As a Dolphins fan (shhh, don't tell anyone) who loves the Steelers and their legacy, I've been following this topic with interest for some time, and here's an excellent, excellent (short) commentary in the Wall Street Journal. In the most simple sense, the author explains that: Steelers.jpg

With the team's value estimated at $700 million or more, the 45% federal death tax rate could put each brother on the hook to the IRS for tens of millions of dollars.

That may be more than they can afford. NFL franchises have appreciated quickly in the past decade, and the more a franchise goes up in value, the greater the challenge for estate planning.

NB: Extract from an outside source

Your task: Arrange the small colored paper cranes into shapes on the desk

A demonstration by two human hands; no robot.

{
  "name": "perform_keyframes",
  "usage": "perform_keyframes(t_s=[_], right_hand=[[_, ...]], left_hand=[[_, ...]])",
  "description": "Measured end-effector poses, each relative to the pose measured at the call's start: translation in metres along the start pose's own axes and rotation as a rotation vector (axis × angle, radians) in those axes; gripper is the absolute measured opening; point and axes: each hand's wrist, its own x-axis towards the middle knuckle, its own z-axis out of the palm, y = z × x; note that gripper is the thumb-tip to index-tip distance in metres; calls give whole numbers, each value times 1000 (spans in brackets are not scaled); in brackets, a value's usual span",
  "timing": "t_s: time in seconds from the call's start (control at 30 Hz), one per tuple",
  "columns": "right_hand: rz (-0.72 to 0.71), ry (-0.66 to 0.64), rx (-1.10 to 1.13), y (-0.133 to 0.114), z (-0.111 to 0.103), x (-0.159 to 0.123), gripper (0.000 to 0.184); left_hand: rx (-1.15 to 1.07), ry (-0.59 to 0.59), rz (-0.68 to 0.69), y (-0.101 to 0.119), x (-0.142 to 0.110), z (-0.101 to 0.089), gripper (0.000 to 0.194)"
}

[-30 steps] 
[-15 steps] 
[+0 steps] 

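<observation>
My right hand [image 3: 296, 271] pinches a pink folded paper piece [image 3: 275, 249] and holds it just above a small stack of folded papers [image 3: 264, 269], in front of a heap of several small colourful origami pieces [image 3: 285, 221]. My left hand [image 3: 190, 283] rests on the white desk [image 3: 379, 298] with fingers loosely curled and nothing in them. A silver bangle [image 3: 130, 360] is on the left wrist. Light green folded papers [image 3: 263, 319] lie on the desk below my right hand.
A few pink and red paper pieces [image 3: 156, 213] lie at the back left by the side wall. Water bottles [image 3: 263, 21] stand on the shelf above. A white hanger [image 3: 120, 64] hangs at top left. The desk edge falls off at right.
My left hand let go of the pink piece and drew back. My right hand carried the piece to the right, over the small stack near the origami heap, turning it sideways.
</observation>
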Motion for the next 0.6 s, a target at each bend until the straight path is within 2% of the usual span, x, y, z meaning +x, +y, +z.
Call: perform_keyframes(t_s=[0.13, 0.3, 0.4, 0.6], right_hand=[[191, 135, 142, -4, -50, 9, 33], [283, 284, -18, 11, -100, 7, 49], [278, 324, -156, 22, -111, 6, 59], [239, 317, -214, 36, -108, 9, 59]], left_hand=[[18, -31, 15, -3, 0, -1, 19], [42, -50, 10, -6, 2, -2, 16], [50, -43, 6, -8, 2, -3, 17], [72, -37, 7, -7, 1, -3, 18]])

While a given brother's share of the team may be worth more than $100 million on paper, that doesn't mean he or his heirs have half again that much in cash to fork over to the IRS.

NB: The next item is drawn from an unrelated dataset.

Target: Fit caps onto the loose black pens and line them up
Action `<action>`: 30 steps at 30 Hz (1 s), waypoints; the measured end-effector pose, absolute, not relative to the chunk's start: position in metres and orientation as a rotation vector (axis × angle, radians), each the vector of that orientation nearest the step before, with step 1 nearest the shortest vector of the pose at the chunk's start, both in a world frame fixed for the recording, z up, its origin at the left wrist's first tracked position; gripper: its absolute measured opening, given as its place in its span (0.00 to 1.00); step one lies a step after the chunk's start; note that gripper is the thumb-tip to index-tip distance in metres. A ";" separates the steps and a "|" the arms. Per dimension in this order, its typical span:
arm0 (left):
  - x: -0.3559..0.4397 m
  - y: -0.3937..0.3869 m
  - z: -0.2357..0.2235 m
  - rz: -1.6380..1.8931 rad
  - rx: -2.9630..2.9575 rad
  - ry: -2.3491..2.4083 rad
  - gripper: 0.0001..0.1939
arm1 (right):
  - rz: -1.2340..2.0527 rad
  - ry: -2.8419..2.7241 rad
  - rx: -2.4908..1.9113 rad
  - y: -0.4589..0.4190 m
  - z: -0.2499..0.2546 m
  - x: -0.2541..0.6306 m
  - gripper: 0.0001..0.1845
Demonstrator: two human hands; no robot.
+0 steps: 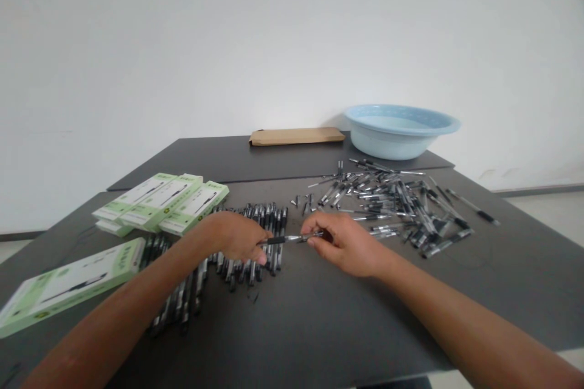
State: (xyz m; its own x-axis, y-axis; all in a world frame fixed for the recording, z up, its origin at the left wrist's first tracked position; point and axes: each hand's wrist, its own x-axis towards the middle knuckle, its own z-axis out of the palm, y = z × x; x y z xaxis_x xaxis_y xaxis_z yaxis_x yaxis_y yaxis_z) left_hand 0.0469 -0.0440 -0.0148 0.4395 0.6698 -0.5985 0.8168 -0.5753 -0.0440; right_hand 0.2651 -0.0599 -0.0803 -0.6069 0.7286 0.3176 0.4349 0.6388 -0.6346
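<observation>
My left hand (237,236) and my right hand (349,244) meet over the dark table (319,322), both pinched on one pen (289,239) held level between them. The left grips its black end, the right its clear end. Under and behind the left hand lies a row of assembled pens (255,237). A loose heap of pens and pen parts (392,200) is spread to the right, beyond the right hand.
Green and white boxes are stacked at the left (164,202), with one more nearer me (68,284). A light blue basin (399,129) and a flat brown envelope (296,135) sit at the back, against a white wall.
</observation>
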 end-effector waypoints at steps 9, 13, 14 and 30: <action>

Government authoritarians have always insisted that the rich get richer without estate taxes, and the middle class and poor only get poorer. But the poor can't get any poorer by not sharing in something that was not their own in the first place. Government social engineers and welfarists intend to redistribute to the waiting masses via taxing a wealthy individual's death, but all they do is open up the sweet pot to those who have the resources to access it - individuals or groups with political power and/or financial clout.

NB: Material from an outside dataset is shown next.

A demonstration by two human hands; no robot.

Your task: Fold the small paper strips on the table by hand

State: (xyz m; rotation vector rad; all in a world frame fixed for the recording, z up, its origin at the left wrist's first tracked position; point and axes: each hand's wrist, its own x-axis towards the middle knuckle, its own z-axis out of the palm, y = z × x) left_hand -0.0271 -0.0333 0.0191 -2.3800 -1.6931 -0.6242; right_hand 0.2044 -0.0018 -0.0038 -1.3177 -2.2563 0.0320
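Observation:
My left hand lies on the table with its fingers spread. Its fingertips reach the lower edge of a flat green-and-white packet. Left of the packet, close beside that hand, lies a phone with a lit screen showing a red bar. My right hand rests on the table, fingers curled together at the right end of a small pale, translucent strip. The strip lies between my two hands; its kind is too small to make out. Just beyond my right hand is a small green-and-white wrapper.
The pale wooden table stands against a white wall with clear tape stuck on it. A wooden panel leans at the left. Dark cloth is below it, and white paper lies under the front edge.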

The reality is that family-owned businesses and their living owners - sons and daughters and grandkids - get punished for inheriting and running a business, and oftentimes have to bail out of the business in order to cover the taxes. So then, who are the beneficiaries of these draconian taxes? As the author points out, this oppressive taxation has been good for the rich, especially concerning cash cow media conglomerates and hedge funds.

Of course, the estate tax is also what has forced the sale of so many family-owned local newspapers to the "media giants" that liberals who love the estate tax now deplore. Those rare papers that are still family owned know the death tax is a threat to their longevity. Seattle Times owner Frank Blethen has made the issue a personal crusade as his paper competes with the Hearst-owned Post-Intelligencer (which unsurprisingly favors the estate tax in editorials).

So the rich not only benefit directly from the fire sales of inheritors unable to pay taxes, but they also have the power and money to lobby for the continuance of the government policies that make them wealthier. The author also notes that hedge-fund billionaire Stanley Druckenmiller is sniffing around in Pittsburgh, hoping that he can snatch up the Steelers because the Rooney brothers will be financially unable to maintain ownership of the great team built by their father.

Art Rooney, born and raised in Pennsylvania, spent decades using his wealth to directly benefit his community, his college, and the NFL, but now the "unintended consequences" of the government's social engineering will likely take the team he built away from his family, and put it into the hands of vultures waiting in the wings. The notion of unintended consequences, by the way, is BS. Every action, every power grab, every diktat on the part of government power brokers is fully intended to do what it does: take responsibility, decision-making, wealth, and choice away from the individual and families, and hand it over to chosen recipients so that they can all benefit at the expense of those who are taxed in order to fund the enduring system of corruption and theft. But those who are stolen from don't have the wealth, power, or political position to fight back and keep what is theirs. What they do have is strength in numbers, and the promise of Revolution (think Ron Paul) to take back their lives and their property.